What the task asks – Some lines in the listing below may include the string "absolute". How many are there? Give only the number.
(Listed records)
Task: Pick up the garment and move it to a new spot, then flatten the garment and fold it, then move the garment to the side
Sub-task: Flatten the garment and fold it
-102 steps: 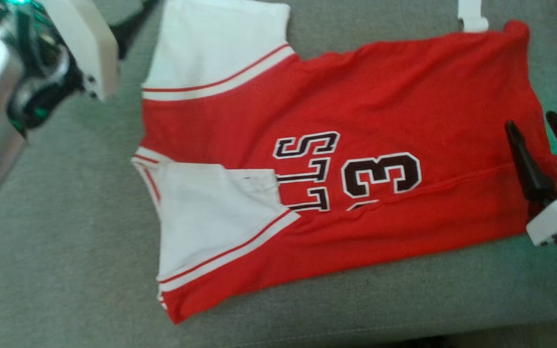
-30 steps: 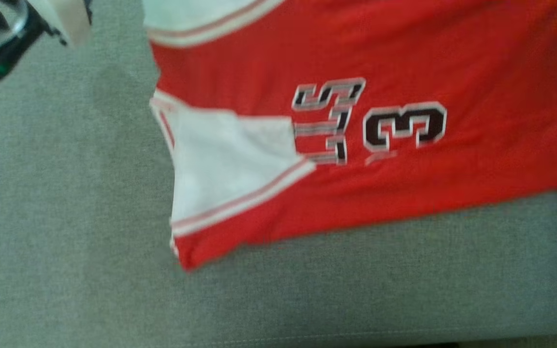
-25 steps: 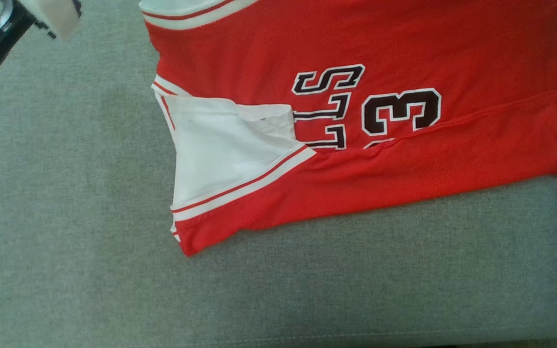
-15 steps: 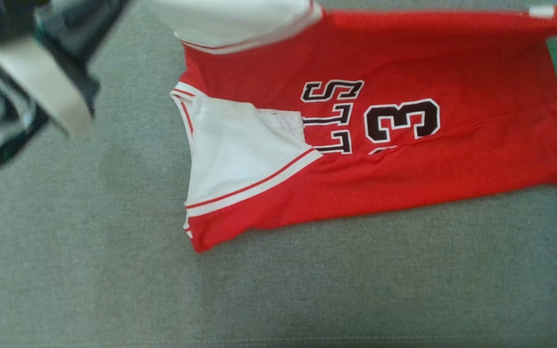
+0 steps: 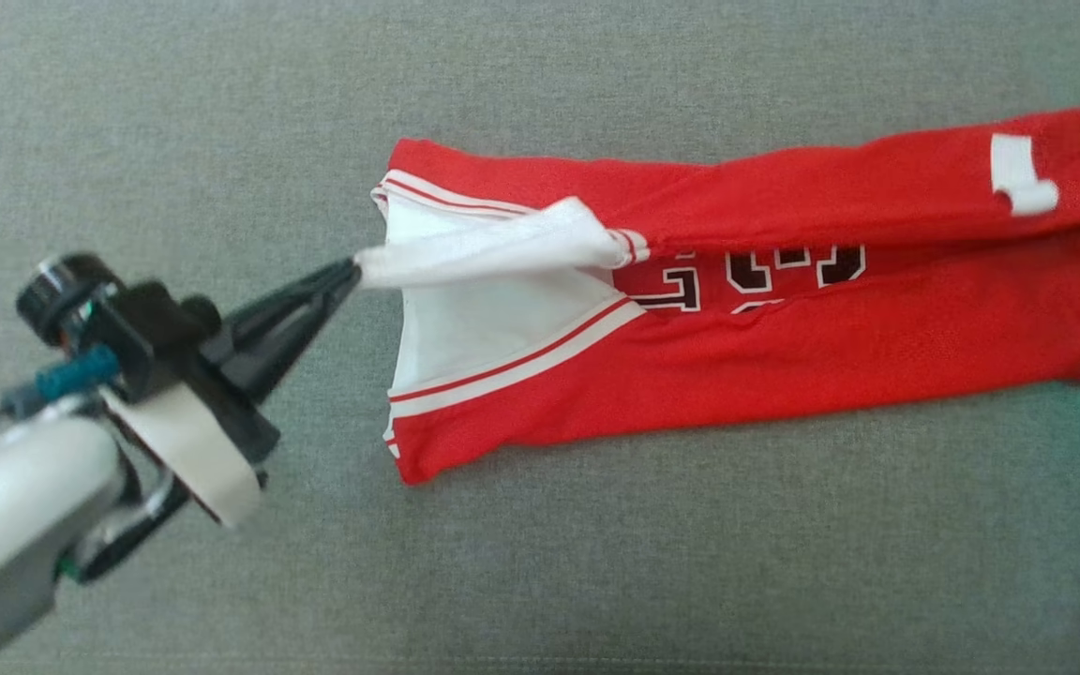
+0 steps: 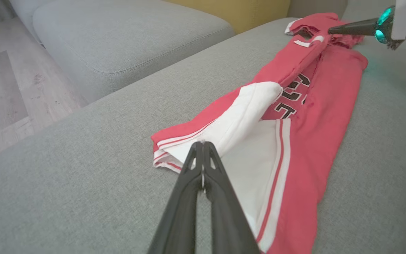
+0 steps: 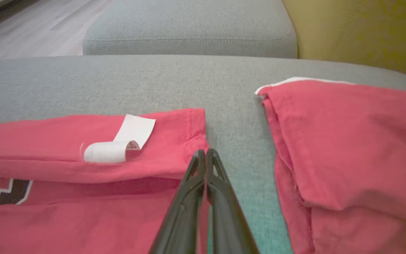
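Garment (image 5: 877, 319): lying lengthwise on sofa seat (image 5: 221, 112), far edge doubling over twd near edge, covering top of print (image 5: 784, 272).
L hand (image 5: 351, 270): closed, pinching white sleeve (image 5: 493, 253), holding it raised off seat.
R hand (image 7: 205, 152): closed, gripping hem corner (image 7: 194, 130) at opp end of seat.
2nd red garment (image 7: 347, 141): lying on seat, just beyond R hand.

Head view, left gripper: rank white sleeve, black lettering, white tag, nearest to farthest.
1. white sleeve, pinched in the left gripper at the left end of the jersey.
2. black lettering, middle of the jersey.
3. white tag, far right end, near the upper edge.
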Robot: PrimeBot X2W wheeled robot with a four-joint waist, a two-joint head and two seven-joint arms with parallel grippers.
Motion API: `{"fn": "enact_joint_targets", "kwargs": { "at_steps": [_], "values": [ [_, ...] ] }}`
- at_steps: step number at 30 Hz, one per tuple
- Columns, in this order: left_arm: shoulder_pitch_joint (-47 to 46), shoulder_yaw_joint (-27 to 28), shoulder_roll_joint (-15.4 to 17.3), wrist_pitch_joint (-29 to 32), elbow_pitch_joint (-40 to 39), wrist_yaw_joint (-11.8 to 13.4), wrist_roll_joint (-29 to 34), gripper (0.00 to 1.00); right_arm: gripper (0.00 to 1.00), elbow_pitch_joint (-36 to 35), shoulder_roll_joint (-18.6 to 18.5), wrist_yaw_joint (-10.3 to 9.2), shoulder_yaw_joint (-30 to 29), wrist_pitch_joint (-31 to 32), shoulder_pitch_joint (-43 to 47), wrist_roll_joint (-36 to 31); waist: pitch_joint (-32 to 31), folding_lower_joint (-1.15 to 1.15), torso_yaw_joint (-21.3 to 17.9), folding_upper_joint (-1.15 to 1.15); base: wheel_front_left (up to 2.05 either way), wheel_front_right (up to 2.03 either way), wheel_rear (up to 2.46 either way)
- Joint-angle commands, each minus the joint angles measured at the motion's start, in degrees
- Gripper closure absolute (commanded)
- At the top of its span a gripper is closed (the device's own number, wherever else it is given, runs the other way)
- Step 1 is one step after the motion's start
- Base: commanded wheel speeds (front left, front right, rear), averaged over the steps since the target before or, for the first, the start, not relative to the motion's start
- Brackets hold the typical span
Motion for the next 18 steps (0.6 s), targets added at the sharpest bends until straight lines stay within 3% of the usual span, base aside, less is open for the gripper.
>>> {"fn": "enact_joint_targets", "kwargs": {
  "at_steps": [1, 8, 9, 10, 11, 12, 13, 14, 18],
  "values": [
    [-0.5, 2.8, 3.0, -0.9, -1.5, 1.1, 0.2, 1.0, 1.0, -1.9, -1.3, 0.37, -0.6, 0.2, 1.9, -0.3, -0.1, 0.01, 0.0, 0.0, 0.0, 0.0, 0.0],
    [6.2, 2.8, 1.4, -2.7, -3.5, 6.1, 1.3, 1.0, 1.0, -4.2, 2.1, 0.37, -3.9, 1.5, 6.7, -2.0, -0.1, 0.01, 0.0, 0.0, 0.0, 0.0, 0.0],
    [6.8, 2.8, 0.8, -3.3, -3.2, 6.9, 1.4, 1.0, 0.79, -4.3, 2.7, 0.37, -4.2, 1.7, 6.9, -2.5, -0.1, 0.01, -0.1, 0.0, 0.0, 0.0, 0.0],
    [7.5, 3.1, -0.1, -4.0, -3.0, 7.9, 1.1, 1.0, 0.47, -4.3, 3.4, 0.37, -4.9, 1.6, 7.0, -3.0, -0.2, 0.01, -0.1, 0.0, 0.0, 0.0, 0.0],
    [8.3, 3.4, -1.0, -4.8, -2.8, 8.9, 0.7, 1.0, 0.0, -4.2, 4.1, 0.37, -5.6, 1.4, 7.1, -3.3, -0.4, 0.01, -0.2, 0.0, 0.0, 0.0, 0.0],
    [9.2, 3.8, -1.9, -5.5, -2.4, 10.1, 0.5, 0.7, 0.0, -4.1, 5.0, 0.37, -6.4, 1.2, 7.2, -3.7, -0.6, 0.01, -0.2, 0.0, 0.0, 0.0, 0.0],
    [10.1, 4.2, -2.8, -6.2, -2.0, 11.5, 0.6, 0.04, 0.0, -4.0, 5.8, 0.37, -7.3, 0.8, 7.4, -4.1, -1.0, 0.01, -0.1, 0.0, 0.0, 0.0, 0.0],
    [11.2, 4.9, -3.9, -6.8, -1.7, 12.9, 0.4, 0.0, 0.0, -3.9, 6.7, 0.37, -8.2, 0.5, 7.7, -4.4, -1.4, 0.01, 0.0, 0.0, 0.0, 0.0, 0.0],
    [16.7, 10.7, -9.3, -8.0, -0.9, 20.1, 2.4, 0.0, 0.0, -4.2, 9.9, 0.37, -11.2, -0.6, 10.4, -5.1, -4.0, 0.01, 0.9, 0.0, 0.0, 0.0, 0.0]
  ]
}}
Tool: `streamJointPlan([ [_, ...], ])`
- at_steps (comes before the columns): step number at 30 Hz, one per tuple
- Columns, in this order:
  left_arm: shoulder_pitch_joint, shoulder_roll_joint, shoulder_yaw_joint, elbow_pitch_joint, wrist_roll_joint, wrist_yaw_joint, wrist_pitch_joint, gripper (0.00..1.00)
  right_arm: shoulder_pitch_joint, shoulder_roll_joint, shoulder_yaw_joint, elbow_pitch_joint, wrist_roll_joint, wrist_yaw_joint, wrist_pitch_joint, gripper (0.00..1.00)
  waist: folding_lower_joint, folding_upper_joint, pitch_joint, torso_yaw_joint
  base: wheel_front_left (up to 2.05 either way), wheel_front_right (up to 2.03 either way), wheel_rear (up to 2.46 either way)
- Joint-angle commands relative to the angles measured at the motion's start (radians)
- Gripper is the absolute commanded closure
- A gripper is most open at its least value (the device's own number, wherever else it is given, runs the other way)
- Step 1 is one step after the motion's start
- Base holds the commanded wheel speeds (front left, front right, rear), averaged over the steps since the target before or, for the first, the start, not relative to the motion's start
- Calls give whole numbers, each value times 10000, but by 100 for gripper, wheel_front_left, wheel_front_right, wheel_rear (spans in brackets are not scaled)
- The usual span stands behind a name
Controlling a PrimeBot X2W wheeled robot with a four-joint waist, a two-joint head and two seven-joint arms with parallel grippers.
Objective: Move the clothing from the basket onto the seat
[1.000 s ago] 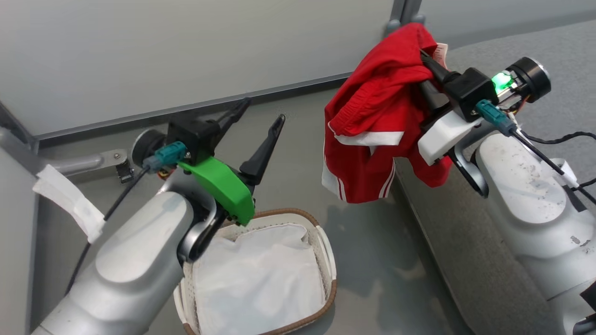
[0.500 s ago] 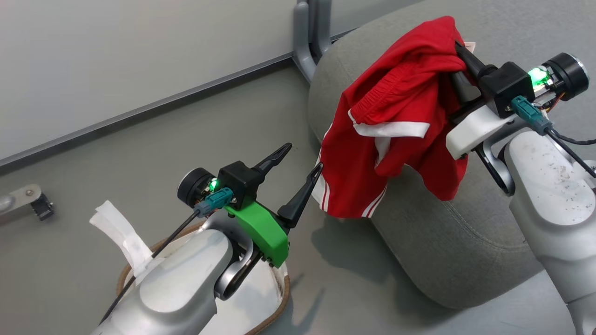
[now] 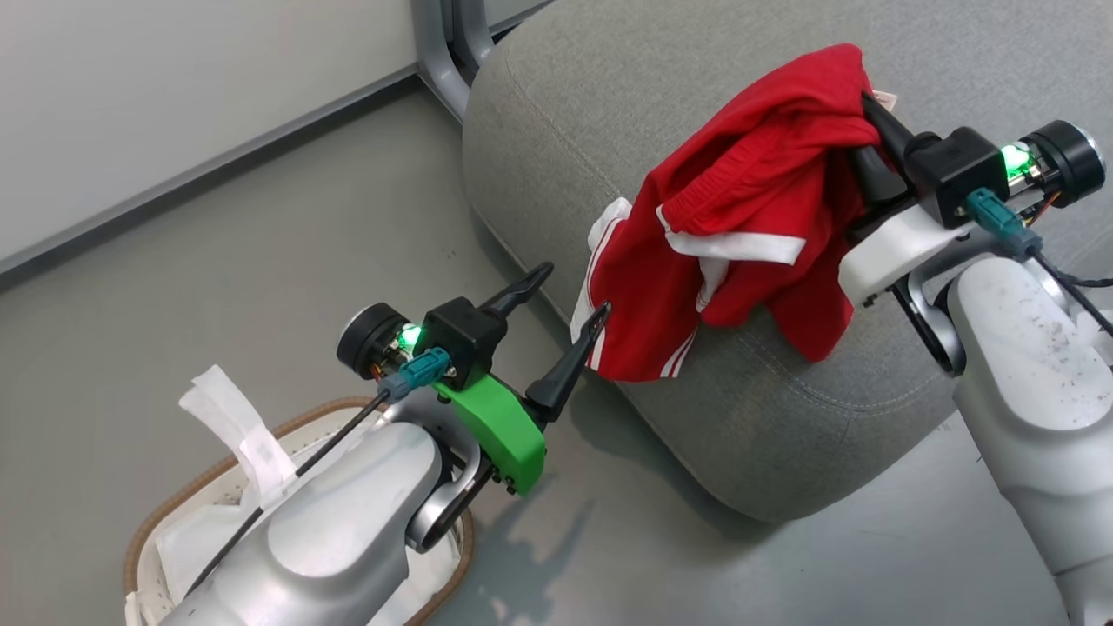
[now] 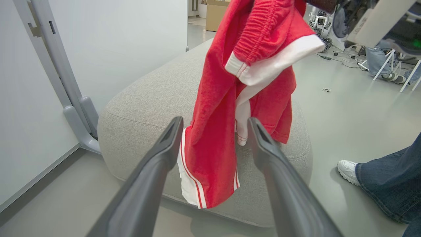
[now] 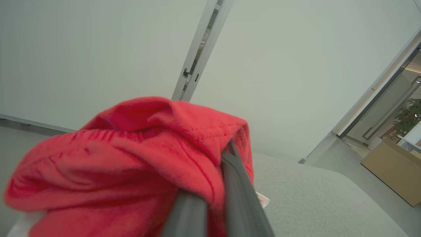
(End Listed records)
Reply – 2